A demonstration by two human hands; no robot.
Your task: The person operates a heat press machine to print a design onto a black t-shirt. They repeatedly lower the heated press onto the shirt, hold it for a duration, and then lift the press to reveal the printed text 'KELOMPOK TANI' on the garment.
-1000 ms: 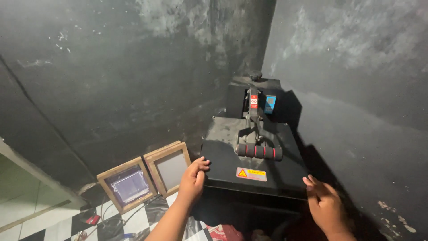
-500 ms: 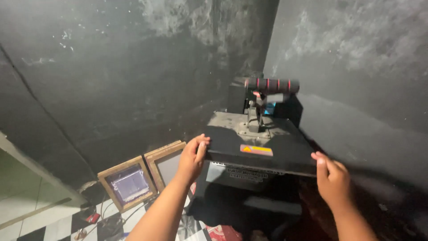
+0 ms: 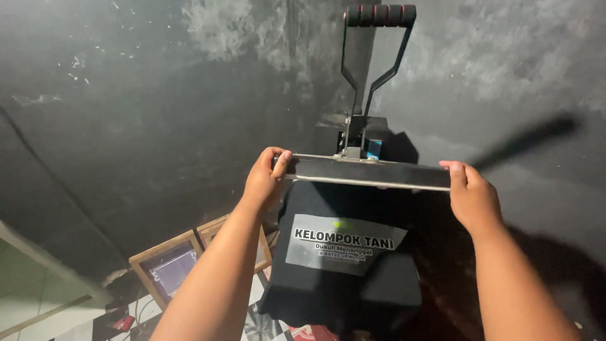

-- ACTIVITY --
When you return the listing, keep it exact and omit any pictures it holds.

-- SOLUTION BELOW --
A demonstration by two human hands; no robot.
Your task: The person operates a heat press machine to print a design onto a black t-shirt. They repeatedly lower the heated press onto the shirt, hold it for a duration, and then lift the press to reveal the printed text 'KELOMPOK TANI' on the garment.
-1000 ms: 
-500 ms: 
+0 ms: 

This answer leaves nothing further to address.